BUNET: Blind Medical Image Segmentation Based on Secure UNET
- URL: http://arxiv.org/abs/2007.06855v1
- Date: Tue, 14 Jul 2020 07:05:23 GMT
- Title: BUNET: Blind Medical Image Segmentation Based on Secure UNET
- Authors: Song Bian, Xiaowei Xu, Weiwen Jiang, Yiyu Shi, Takashi Sato
- Abstract summary: We propose blind UNET (BUNET), a secure protocol that implements privacy-preserving medical image segmentation based on the UNET architecture.
In BUNET, we efficiently utilize cryptographic primitives such as homomorphic encryption and garbled circuits (GC) to design a complete secure protocol for the UNET neural architecture.
We show that we can achieve up to 14x inference time reduction compared to the-state-of-the-art secure inference technique on a baseline architecture with negligible accuracy degradation.

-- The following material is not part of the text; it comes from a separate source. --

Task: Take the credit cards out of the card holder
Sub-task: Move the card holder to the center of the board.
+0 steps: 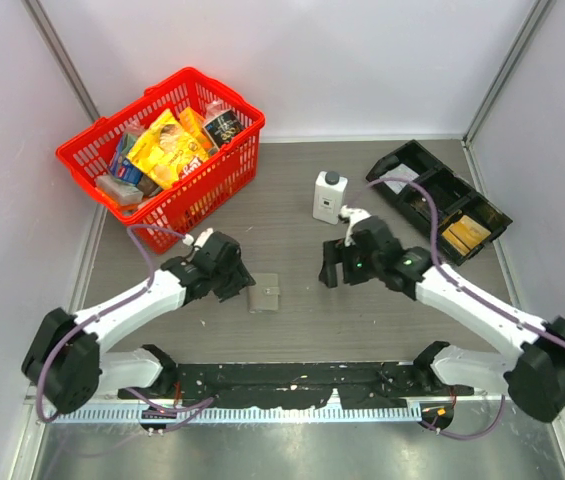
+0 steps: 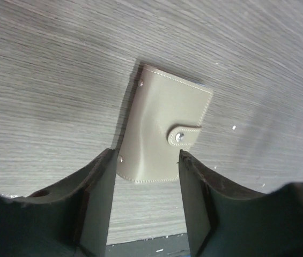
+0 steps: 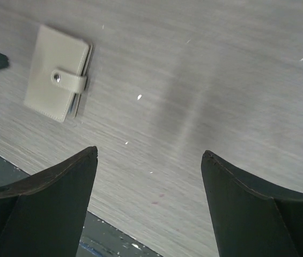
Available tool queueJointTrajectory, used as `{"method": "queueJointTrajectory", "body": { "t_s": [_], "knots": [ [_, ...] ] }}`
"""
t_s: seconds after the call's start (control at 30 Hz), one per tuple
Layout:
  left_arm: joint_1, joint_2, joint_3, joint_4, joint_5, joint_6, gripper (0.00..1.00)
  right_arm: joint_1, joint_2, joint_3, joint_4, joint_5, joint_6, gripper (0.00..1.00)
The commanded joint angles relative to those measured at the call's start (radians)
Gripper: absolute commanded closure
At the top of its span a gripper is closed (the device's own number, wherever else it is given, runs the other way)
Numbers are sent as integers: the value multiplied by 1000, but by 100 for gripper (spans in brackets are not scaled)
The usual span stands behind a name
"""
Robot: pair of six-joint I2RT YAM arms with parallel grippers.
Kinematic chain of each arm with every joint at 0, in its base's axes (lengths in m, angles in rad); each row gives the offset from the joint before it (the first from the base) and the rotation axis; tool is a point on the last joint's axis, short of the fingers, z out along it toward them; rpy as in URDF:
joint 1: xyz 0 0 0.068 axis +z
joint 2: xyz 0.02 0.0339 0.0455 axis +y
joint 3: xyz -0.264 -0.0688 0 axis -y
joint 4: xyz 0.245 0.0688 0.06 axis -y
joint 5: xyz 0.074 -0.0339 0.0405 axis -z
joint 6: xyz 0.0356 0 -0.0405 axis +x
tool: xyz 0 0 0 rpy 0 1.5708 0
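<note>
Grey table [image 1: 287,215], card holder [image 1: 264,293], white walls [image 1: 362,60]

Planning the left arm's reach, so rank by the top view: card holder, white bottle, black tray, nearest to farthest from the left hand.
1. Card holder, just right of the left hand, mid-table.
2. White bottle, farther back and to the right.
3. Black tray, at the far right rear.

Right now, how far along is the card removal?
Done: nothing. The card holder lies on the table with its strap snapped shut, no cards out. In hand: left tool open, holder framed between its fingers in the wrist view, not gripped; right tool open over bare table. Remaining: unsnap, open, pull cards.
</note>
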Motion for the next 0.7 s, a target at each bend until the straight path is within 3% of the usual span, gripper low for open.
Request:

- Score: 24.374253627122467
- License: http://arxiv.org/licenses/nonexclusive-distrib/1.0/
- Abstract: The strict security requirements placed on medical records by various privacy
regulations become major obstacles in the age of big data. To ensure efficient
machine learning as a service schemes while protecting data confidentiality, in
this work, we propose blind UNET (BUNET), a secure protocol that implements
privacy-preserving medical image segmentation based on the UNET architecture.

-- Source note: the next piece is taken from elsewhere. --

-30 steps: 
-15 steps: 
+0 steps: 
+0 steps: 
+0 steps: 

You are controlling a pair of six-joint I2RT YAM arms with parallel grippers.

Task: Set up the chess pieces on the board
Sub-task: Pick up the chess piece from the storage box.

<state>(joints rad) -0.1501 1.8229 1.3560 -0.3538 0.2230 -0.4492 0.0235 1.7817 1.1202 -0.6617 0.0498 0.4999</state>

In BUNET, we efficiently utilize cryptographic primitives such as homomorphic
encryption and garbled circuits (GC) to design a complete secure protocol for
the UNET neural architecture. In addition, we perform extensive architectural
search in reducing the computational bottleneck of GC-based secure activation
protocols with high-dimensional input data. In the experiment, we thoroughly
examine the parameter space of our protocol, and show that we can achieve up to
14x inference time reduction compared to the-state-of-the-art secure inference
technique on a baseline architecture with negligible accuracy degradation.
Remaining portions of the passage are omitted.